Hey guys, I'm really stuck on this problem:
Consider the following two groups:
x* = 216 y* = 210
σ_x^2 = 2210 σ_^2 = 2618
n = 130 m = 119
where given µ_x, x_1,... ,x_n are independent and identically distributed normal
random variables with mean µ_x and variance σ_x^2
(which is known). Same for the y’s.
(d) Let us now assume that µ_x ∼ µ_y ∼ N(β,τ^2) as we did in class. Find the
posterior density f(µ_x −µ_y|x* − y*). Note this is not the same as f(µ_x −µ_y|x*, y*).

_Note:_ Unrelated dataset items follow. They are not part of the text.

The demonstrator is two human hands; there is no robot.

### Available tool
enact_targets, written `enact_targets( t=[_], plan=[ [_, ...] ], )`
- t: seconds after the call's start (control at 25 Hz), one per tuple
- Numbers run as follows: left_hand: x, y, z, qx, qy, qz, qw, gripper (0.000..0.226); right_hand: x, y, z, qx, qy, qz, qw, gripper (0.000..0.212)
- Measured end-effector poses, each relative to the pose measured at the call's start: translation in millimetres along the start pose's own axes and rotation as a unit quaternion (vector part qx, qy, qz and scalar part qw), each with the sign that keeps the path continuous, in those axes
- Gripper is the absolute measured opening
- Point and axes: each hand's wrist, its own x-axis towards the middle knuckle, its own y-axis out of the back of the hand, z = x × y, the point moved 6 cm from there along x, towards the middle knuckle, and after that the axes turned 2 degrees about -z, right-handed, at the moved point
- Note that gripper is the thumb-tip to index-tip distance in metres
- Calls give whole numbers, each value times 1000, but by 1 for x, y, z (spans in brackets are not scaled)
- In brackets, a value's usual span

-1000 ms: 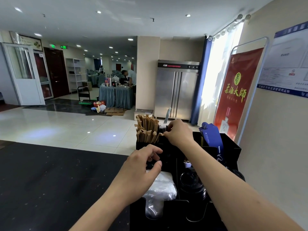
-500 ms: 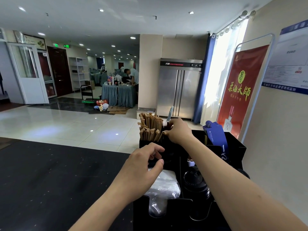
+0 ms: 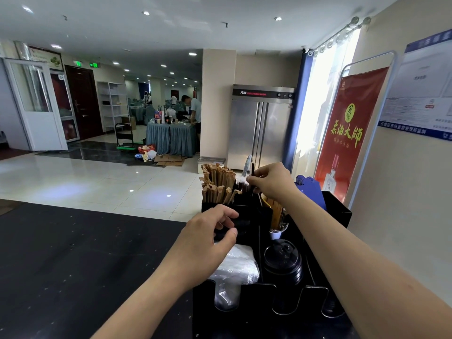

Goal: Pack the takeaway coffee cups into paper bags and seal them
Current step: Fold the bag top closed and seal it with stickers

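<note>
Nearest me the black organiser [image 3: 274, 311] fills the lower right of the counter [image 3: 73, 260]; its front slots hold a clear plastic bundle [image 3: 238, 267] and a stack of black lids [image 3: 282, 261]; I see no coffee cups and no paper bags anywhere near, so the packing itself looks not yet begun.

My left hand [image 3: 208, 243] hovers at the organiser's left wall, fingers curled toward the thumb with a gap between them; whether it grips the wall edge I cannot tell.

Further back my right hand [image 3: 271, 182] reaches over the rear compartments; thumb and fingers pinch a thin dark straw [image 3: 252, 168] in a clear wrapper, held upright, its long axis near vertical; it rises out of the slot just right of the brown sleeves [image 3: 217, 185]; the right hand is the one on it, the left well short; my guess is the next pull must go straight up along that axis to clear the neighbours.

A blue packet [image 3: 309, 189] stands behind the right wrist.

Beyond, a red banner [image 3: 347, 133] reads 茶酒大師; the steel fridge [image 3: 260, 126] has a logo I cannot read; green exit signs glow far left; the wall notice is too blurred.
</note>
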Motion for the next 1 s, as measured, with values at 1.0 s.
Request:
enact_targets(
  t=[1.0],
  plan=[
    [-22,29,52,-12,-23,28,999,22,-63,94,-72,123,157,91,976,8]
  ],
)
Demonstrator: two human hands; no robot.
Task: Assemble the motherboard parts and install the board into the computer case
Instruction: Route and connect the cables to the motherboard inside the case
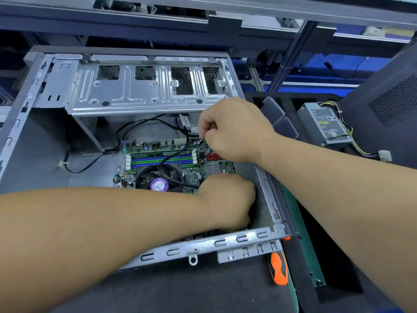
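Motherboard (180, 163) lying flat inside the open computer case (33, 136).
Right hand (234, 129) curled at its far right edge; left hand (228, 199), fingers hidden, near corner. RAM slots (161, 160) run left-right.

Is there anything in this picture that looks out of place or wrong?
One thing: a black cable runs loose across the memory slots and the CPU fan on the motherboard. It could catch the fan blades if left there.
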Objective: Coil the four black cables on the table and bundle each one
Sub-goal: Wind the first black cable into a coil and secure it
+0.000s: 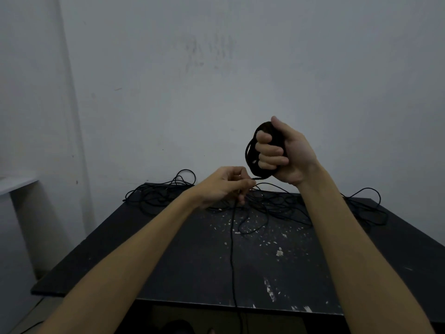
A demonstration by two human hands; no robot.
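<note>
My right hand (284,153) grips a half-wound coil (255,153); my left hand (226,186) pinches its trailing strand (232,249). I judge this the first cable: the tangle of cables (265,206) on the surface (168,261) lies unbundled.

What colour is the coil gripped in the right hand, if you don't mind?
Black; the coil shows best in the head view.

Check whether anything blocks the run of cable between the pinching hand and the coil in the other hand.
Nothing visible does. The left hand pinches the cable right below the coil gripped in the right hand, and the short strand between them runs free in the air above the table. The loose cables lie lower, on the tabletop.
</note>
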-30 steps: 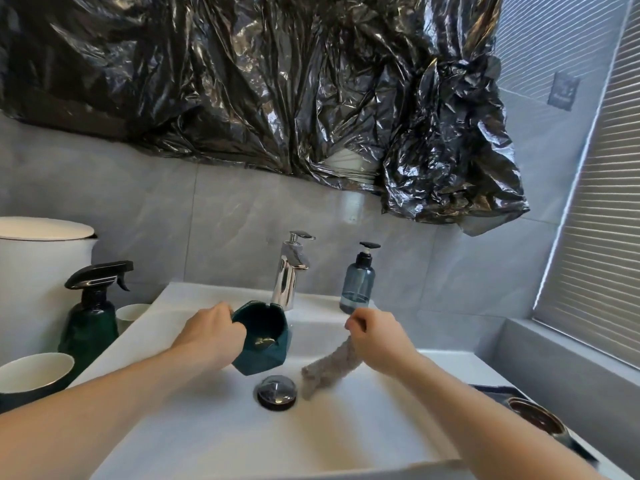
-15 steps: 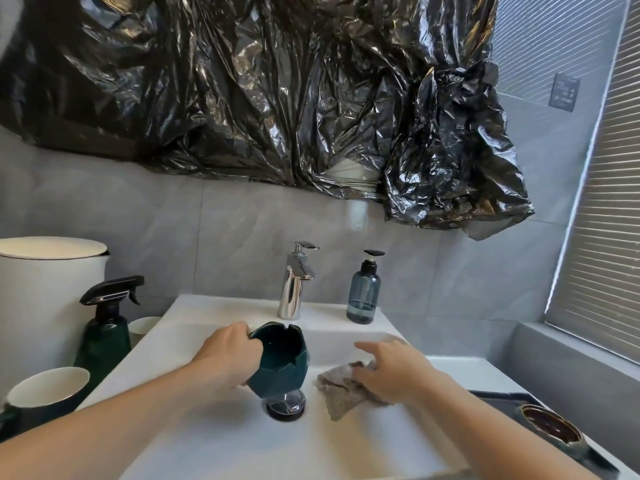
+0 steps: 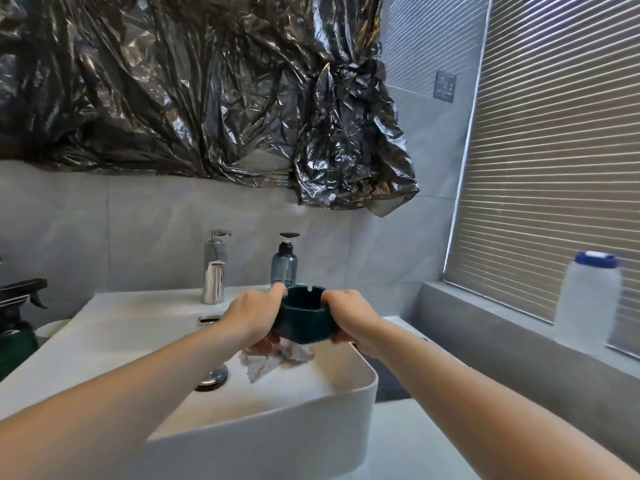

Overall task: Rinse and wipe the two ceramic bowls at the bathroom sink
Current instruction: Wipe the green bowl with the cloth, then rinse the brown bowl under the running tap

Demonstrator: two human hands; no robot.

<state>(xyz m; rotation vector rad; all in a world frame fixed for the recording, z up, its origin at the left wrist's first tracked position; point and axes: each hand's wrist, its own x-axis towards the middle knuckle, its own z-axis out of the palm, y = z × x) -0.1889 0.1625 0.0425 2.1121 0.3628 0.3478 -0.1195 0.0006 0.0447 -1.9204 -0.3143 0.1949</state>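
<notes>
One view only, from a camera worn on the person's head. It looks forward and slightly down over both forearms, close above the near right corner of the sink [image 3: 360, 386]. The tap [image 3: 214, 271] and tiled wall face it; the blind [image 3: 561, 150] fills the right side.

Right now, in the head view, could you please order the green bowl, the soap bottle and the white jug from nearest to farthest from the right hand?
1. Green bowl: gripped by the right hand, over the sink.
2. Soap bottle: behind the bowl, at the wall.
3. White jug: far right, on the window ledge.
</notes>
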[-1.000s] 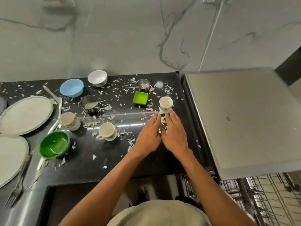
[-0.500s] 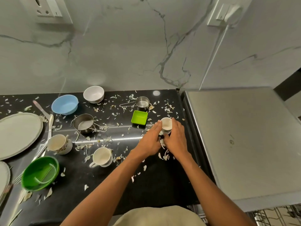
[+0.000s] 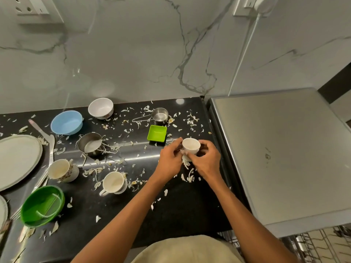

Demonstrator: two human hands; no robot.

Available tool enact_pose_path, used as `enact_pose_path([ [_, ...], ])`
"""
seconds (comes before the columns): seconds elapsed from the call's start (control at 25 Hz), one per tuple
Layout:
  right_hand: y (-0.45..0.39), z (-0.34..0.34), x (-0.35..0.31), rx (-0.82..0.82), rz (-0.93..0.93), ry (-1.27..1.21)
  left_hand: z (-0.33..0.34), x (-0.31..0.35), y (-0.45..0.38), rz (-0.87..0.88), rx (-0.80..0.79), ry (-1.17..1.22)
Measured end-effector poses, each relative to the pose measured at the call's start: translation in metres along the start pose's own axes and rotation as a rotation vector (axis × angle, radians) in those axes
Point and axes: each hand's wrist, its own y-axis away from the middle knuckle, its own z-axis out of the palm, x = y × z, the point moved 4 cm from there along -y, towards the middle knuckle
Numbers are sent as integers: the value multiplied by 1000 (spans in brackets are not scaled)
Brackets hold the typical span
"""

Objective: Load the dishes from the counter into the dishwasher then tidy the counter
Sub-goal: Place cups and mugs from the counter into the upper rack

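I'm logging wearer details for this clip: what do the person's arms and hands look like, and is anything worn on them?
Both forearms are bare up to the frame edge: no sleeves in view. The left hand and right hand show no gloves, rings, watch or bracelets. A beige garment shows at the bottom edge, below the arms.

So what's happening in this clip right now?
A person has both hands around a small white cup on the black counter, left hand and right hand gripping its sides. Bowls, two other cups, steel measuring cups, plates and scattered peel scraps are on the counter. The dishwasher rack shows at lower right.
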Motion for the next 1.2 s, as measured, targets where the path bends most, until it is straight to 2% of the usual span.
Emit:
enact_pose_path([
  [0.24,54,-33,-5,204,120,-230,18,-2,29,-198,65,335],
  [0.52,127,-71,20,229,-15,-48,58,16,87,-427,-21,589],
  [0.64,161,-95,34,268,-29,85,83,26,110,-524,-64,583],
  [0.84,214,-140,50,518,-177,277,138,40,147,-608,-202,487],
  [0.96,240,-168,68,621,-167,363,176,47,171,-597,-289,427],
  [1.2,277,-224,107,585,-90,465,250,56,216,-613,-291,320],
])
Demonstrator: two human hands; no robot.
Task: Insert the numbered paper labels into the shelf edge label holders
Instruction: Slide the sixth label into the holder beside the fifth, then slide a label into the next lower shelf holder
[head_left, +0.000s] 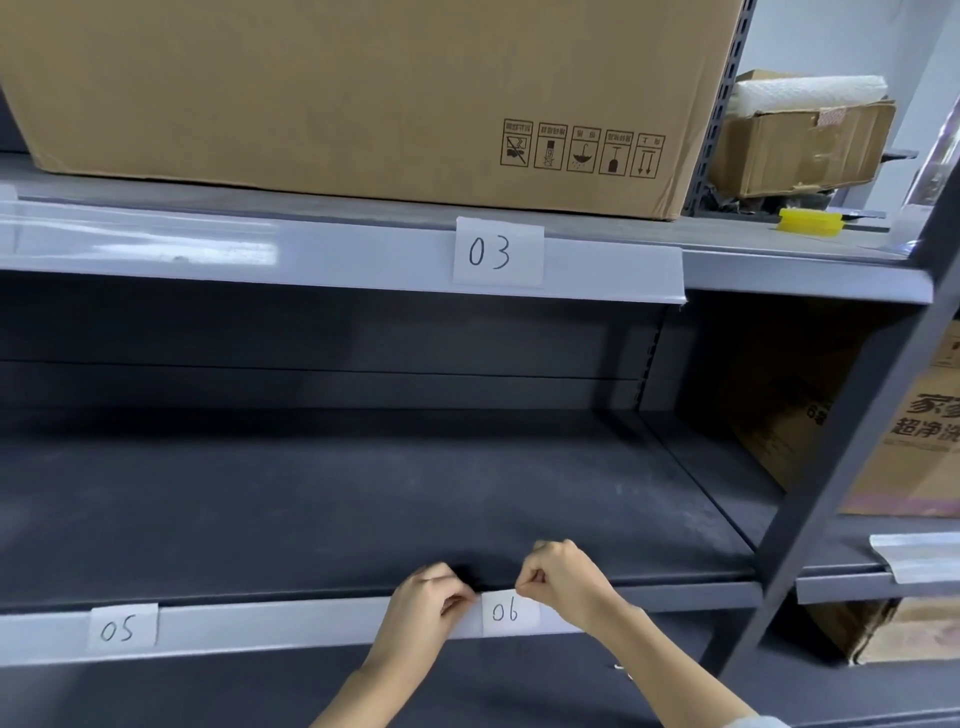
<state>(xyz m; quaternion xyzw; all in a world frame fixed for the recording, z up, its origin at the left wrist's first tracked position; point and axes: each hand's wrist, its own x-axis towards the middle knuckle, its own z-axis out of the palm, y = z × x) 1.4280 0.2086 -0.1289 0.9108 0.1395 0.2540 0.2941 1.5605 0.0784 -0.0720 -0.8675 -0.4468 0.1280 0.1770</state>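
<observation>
A white paper label marked 06 (508, 613) sits in the clear label holder strip (270, 626) on the lower shelf's front edge. My left hand (428, 600) pinches the label's upper left corner. My right hand (563, 579) pinches its upper right corner. Label 05 (122, 629) sits in the same strip at the left. Label 03 (497, 252) sits in the upper shelf's holder strip (332, 254).
A large cardboard box (363, 88) stands on the upper shelf. The dark middle shelf board (363, 493) lies behind my hands. A grey upright post (841, 441) rises at the right, with more boxes (914, 441) and a yellow object (810, 221) beyond.
</observation>
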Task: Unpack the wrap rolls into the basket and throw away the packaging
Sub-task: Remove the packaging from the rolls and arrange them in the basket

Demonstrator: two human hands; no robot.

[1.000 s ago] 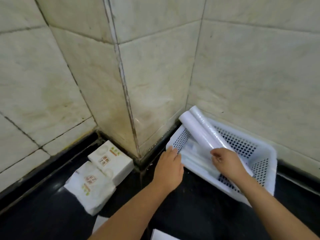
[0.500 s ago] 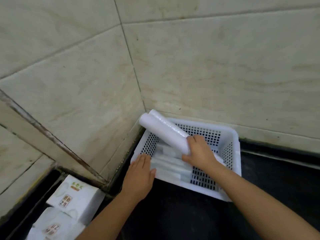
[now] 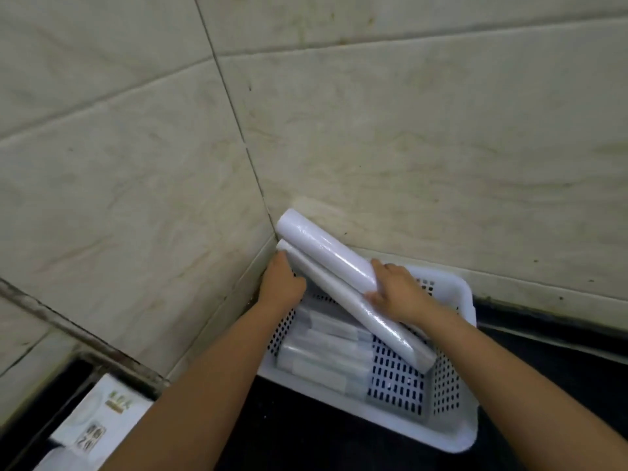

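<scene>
Partly, basket (image 3: pixel 465 433) behind hands (image 3: pixel 396 294)

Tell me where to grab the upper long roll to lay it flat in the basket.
Grip the upper roll around its middle, coming from above. It is a smooth cylinder tilted against the wall corner, its top end jutting past the basket rim. The right hand grips low down; the left hand is beside the top end.

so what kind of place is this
Probably a kitchen or utility counter corner: beige stone-look wall tiles meet over a dark glossy worktop, with a white plastic basket of wrap rolls pushed into the corner.
</scene>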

The advantage of this alternate conditioning is that it removes the dependence
on the parameter β (why?) and simplifies the posterior. Repeat part (b) for
two cases τ^2 = σ^2 and τ^2 = 2σ^2, where σ^2 = σ_x^2/n + σ_y^2/m. Hint on how to
approach this: let w = µ_x − µ_y and d = x* − y* and observe that given w, d is
normal with mean w.
Now I know the posterior density is proportional to f(d|w) * f(w) (by bayes rule), however when I do the math I get an enormous variance (something like 4σ^4) and a mean of 0. I think the problem is my assumption that f(µ_x −µ_y) ~ N(0, 2τ^2) (I'm basically assuming they have the same variance and mean, but I don't think I can and don't really know what else I can do.)
EDIT: Is there anyway to do latex on here (or something similar) the formatting is quite ugly.
Any help would really be appreciated; this hw is due tomorrow, but there is a test coming up this week and I really need to understand these concepts.